QDIAs under the Pension Protection Act
When Congress passed the Pension Protection Act of 2006 (“PPA”), they addressed a major problem faced by many employers sponsoring profit sharing, 401(k), and 403(b) plans --- how to handle a case in which a participant is given investment options, but does not make a written investment election on how to invest his money.
PPA added ERISA Section 404(c)(5) to provide relief to plan fiduciaries who invest participant assets in default investments, in cases where the participant has not made an affirmative investment election. Under this rule, if a participant fails to exercise control over their investments, they will be deemed to have exercised control if the employer defaults them into a qualified default investment alternative, or QDIA. This means fiduciaries will not be liable for any loss that is the direct and necessary result of investing in the QDIA provided that the participants are given appropriate notice and opportunity to provide affirmative investment direction.

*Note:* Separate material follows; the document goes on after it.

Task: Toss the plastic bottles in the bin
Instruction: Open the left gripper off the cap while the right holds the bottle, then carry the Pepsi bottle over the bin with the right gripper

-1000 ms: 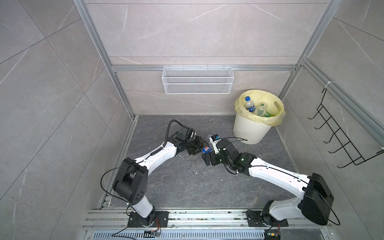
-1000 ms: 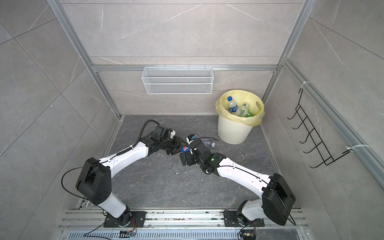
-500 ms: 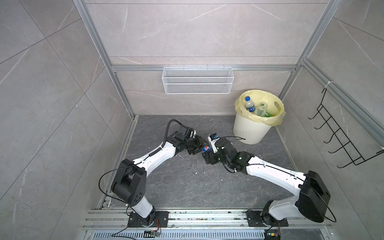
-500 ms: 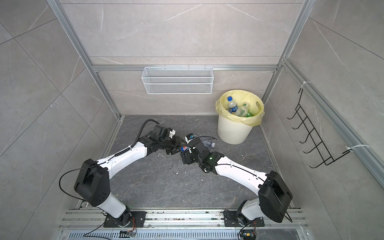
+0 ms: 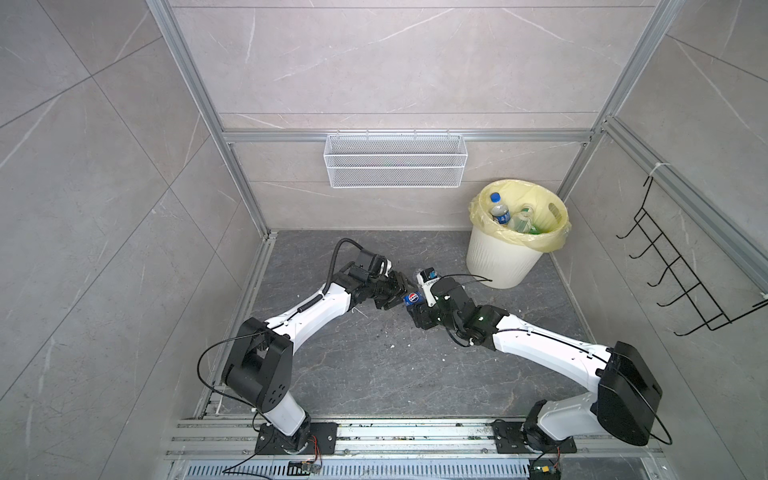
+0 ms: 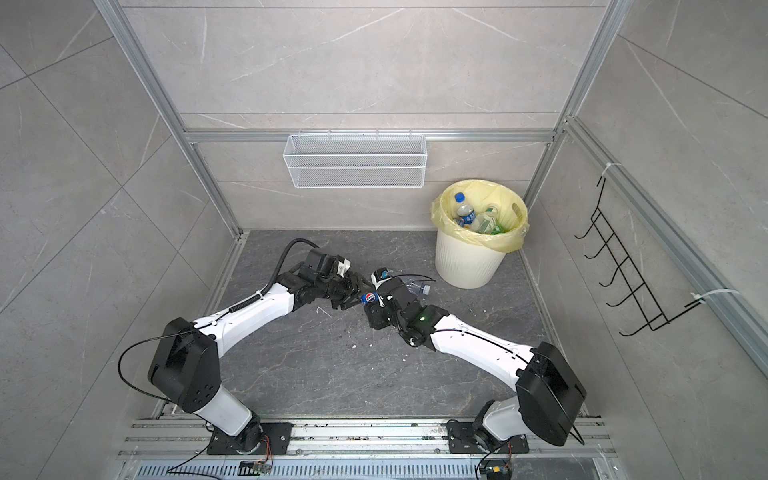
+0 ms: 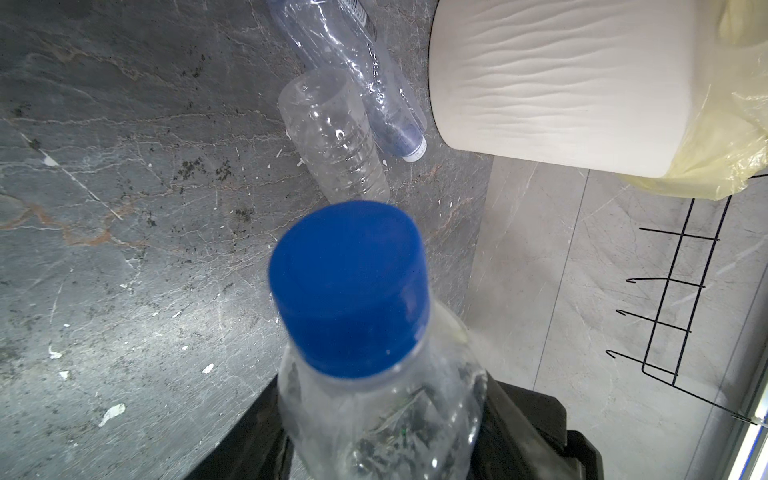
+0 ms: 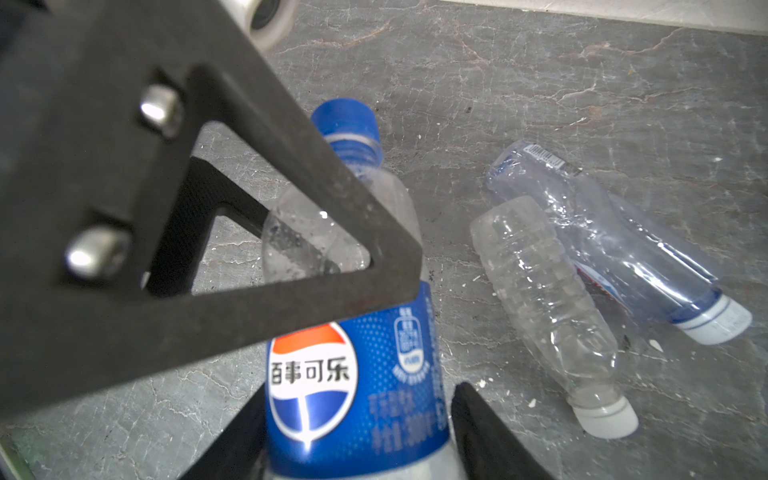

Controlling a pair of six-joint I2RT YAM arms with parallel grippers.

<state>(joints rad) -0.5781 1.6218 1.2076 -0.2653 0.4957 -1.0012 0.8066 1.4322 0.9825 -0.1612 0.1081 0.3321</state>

If the only plans with participant investment direction were 401(k) plans in which the participant completed a payroll withholding election, and the election was not considered valid until he also completed an investment election, this problem might not exist. However, there are a number of plans in which the participant has money in the plan even without his making a payroll withholding election. For example,
1) The participant may share in a non-matching company contribution (e.g., a “profit sharing” contribution), or
2) The plan has an “automatic enrollment” provision, whereby the employee is automatically treated as deferring part of his pay into the plan, even without making any written election.

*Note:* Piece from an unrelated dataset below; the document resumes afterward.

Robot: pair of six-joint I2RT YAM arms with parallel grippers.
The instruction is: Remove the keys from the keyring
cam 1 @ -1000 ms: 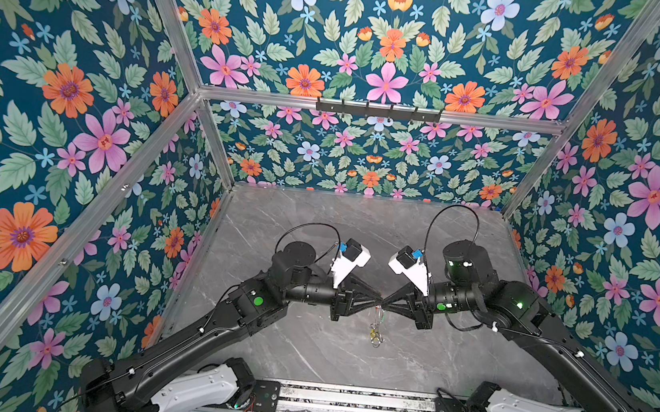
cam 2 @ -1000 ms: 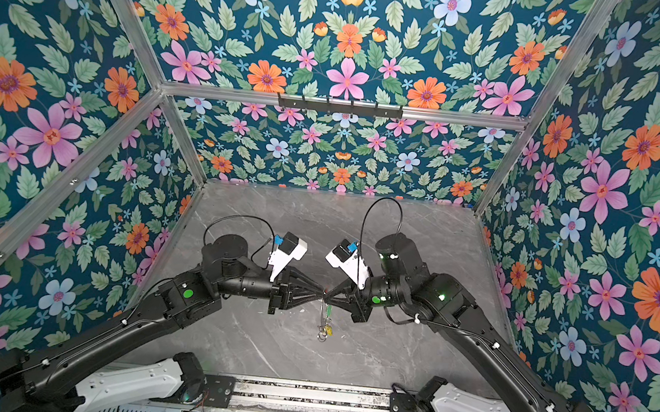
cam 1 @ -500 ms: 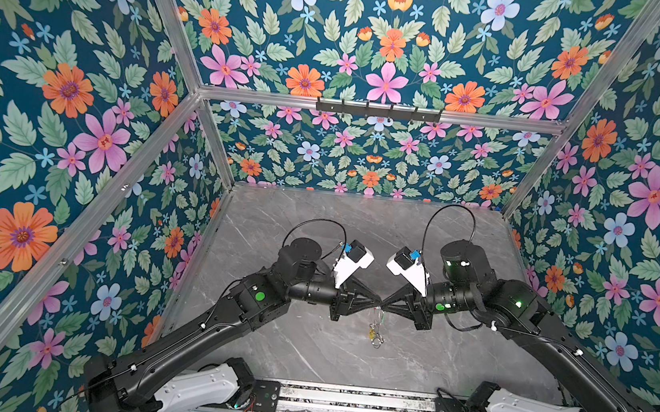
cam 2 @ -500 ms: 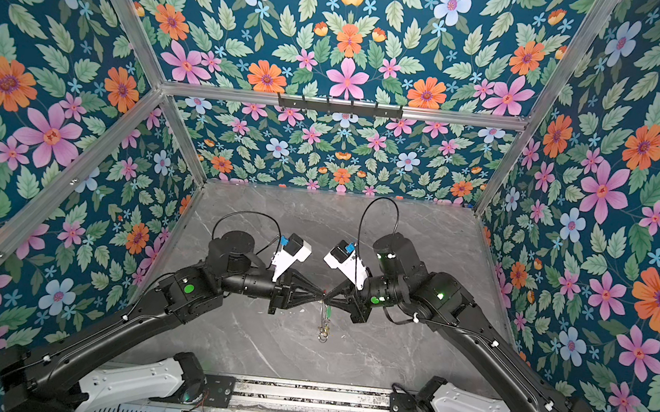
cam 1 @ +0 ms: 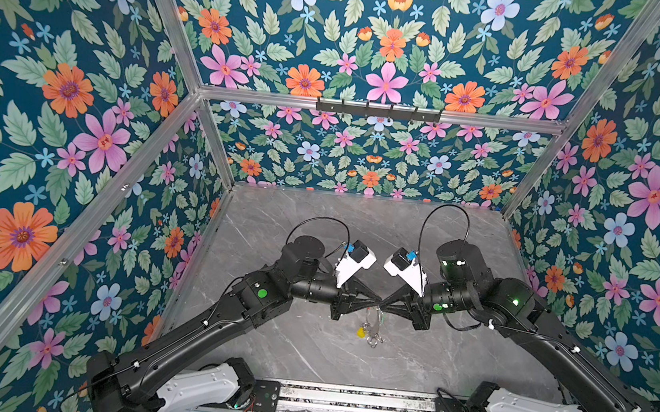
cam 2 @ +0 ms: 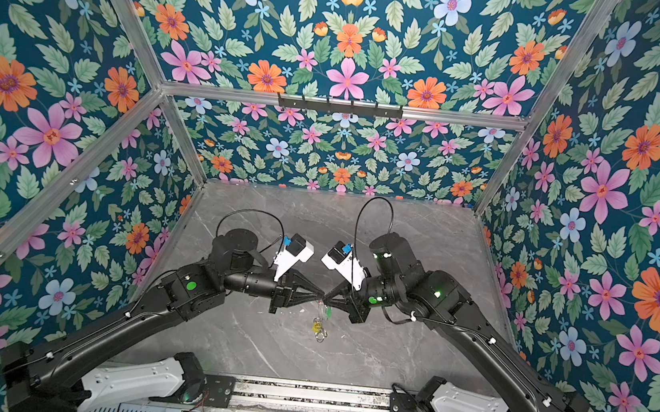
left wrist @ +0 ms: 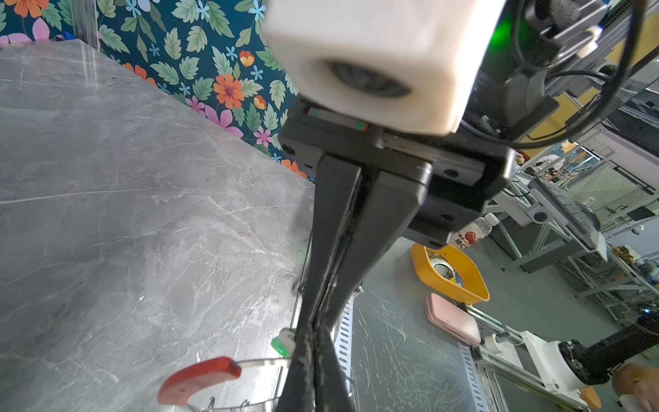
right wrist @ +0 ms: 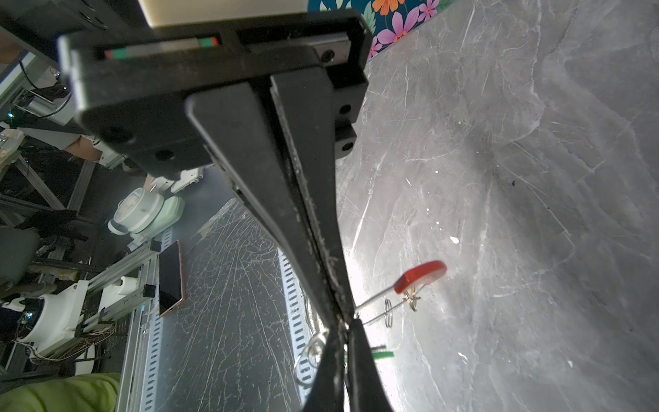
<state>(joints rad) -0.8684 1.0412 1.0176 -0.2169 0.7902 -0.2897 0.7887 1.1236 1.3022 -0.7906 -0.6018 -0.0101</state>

Congress assigned to the Department of Labor (DOL) the job of defining a Qualified Default Investment Alternative which can be used in these cases. On October 24, 2007, the DOL issued final regulations with an effective date of December 24, 2007. The regulations were then updated in 2008 with technical amendments that clarified certain provisions. These regulations are summarized in this paper, along with some related observations and requirements.
CONDITIONS FOR QUALIFICATION
There are six conditions that must be satisfied by plan fiduciaries in order to qualify for relief.
1) The investments must be put into a QDIA (defined below).
2) The participants must have been given the opportunity to direct their investments, but did not give direction.
3) Both an initial and an annual notice must be given to participants (see below).
4) A fiduciary must provide the participant with investment materials related to the investment in the QDIA.
5) The participant must have the option to transfer some or all of his money out of the QDIA, without penalty, to any available investment alternative. This option must be provided at least quarterly.
6) The plan must offer a broad range of investment alternatives.
Some requirements must be met for the plan QDIA to be used:
1) The QDIA must not hold or permit the acquisition of employer securities. (There are a couple of minor exceptions.)
2) There must be no penalty imposed on the participant who chooses to later move out of the QDIA.
3) The QDIA must be managed by a “permitted” manager. A “permitted” manager is a registered investment company, an investment manager as defined in ERISA section 3(38), a trustee of the plan that meets the requirements of ERISA section 3(38), or the plan sponsor who is a named fiduciary within ERISA section 402(a)(2).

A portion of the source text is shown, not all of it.